この報告は、北海道西胆振地域における高齢化と人口減少による移動課題解決を目的としたスマートモビリティサービスの実証実験について書かれた報告書である。室蘭市を中心とする同地域では、人口がピーク時の18万人から8.2万人へ半減し、高齢化率が37.7%に達している状況である。地域住民は買物や通院の移動手段として知人の車への同乗に依存し、公共交通の利用者数は減少傾向にある。バス路線のカバー率は市内の半数弱にとどまり、タクシー登録台数もピーク時の274台から137台へと減少している。

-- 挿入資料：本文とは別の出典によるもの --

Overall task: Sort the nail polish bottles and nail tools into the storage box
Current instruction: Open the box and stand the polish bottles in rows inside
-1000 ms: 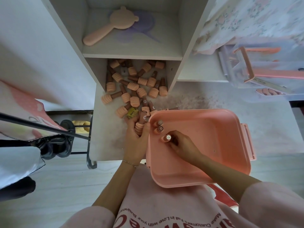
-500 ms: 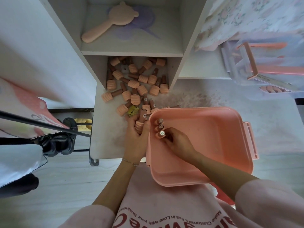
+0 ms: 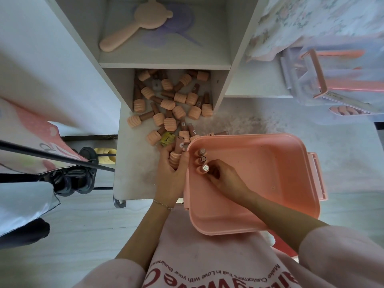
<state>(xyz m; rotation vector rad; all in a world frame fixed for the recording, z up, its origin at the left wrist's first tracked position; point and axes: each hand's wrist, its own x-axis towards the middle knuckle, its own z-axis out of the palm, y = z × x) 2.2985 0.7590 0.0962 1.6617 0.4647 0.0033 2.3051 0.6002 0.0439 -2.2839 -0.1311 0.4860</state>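
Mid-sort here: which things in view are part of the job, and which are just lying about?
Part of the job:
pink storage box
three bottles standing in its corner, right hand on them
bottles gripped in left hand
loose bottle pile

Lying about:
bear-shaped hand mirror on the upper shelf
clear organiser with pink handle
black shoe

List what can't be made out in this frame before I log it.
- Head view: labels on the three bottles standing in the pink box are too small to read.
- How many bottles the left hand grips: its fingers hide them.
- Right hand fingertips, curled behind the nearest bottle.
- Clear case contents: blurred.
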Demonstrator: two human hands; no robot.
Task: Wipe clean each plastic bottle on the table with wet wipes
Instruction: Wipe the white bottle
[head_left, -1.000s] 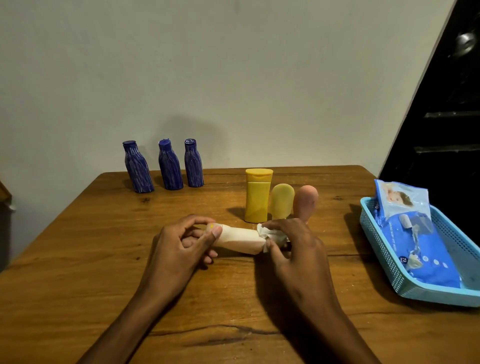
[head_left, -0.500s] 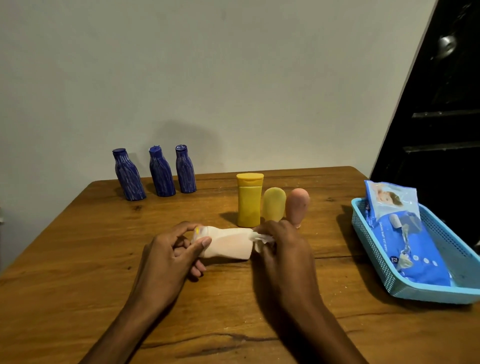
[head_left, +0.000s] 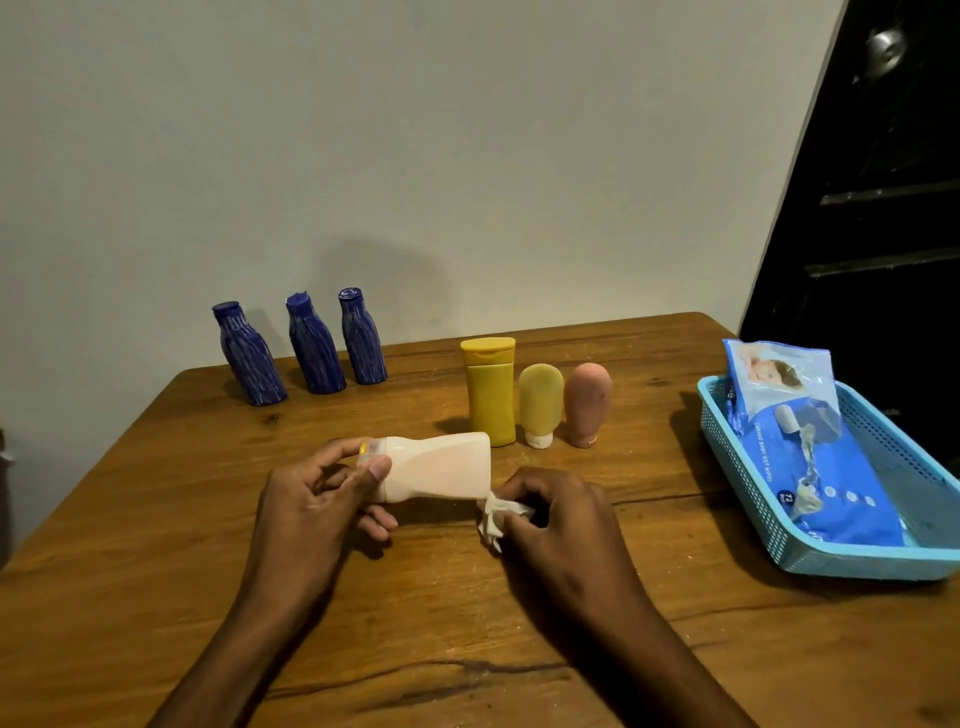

実証実験では三つの異なる対象層に向けたMaaSサービスを実施した。高齢者向けでは市立室蘭総合病院との連携による診療予約と連動したタクシー送迎サービス、買い物弱者向けではスーパーとの協力による買い物送迎サービス、学生向けでは室蘭工業大学生を対象とした相乗りマッチングアプリを活用したタクシー利用サービスを展開した。各実証では参加者の満足度は高く、特に高齢者層からは継続利用への強い意向が示された。

市民アンケート調査では2,400名を対象として実施し、高齢者の移動ニーズと交通サービスへの要望を把握した。その結果、タクシー相乗りサービスへの関心は一定程度存在するものの、料金負担や利用方法への懸念も明らかになった。事業性分析では、タクシー事業者、サービス事業者、利用者、行政それぞれにとってのメリットを検証し、持続可能なビジネスモデルの構築可能性を示した。

今後の展開として、室蘭都市圏の3市3町による広域連携の重要性を指摘し、既存の路線バス最適化と新たなモビリティサービスの組み合わせによる総合的な交通体系の構築を提案している。また、観光資源豊富な同地域において、生活交通の充実が観光振興にも寄与する可能性を示唆している。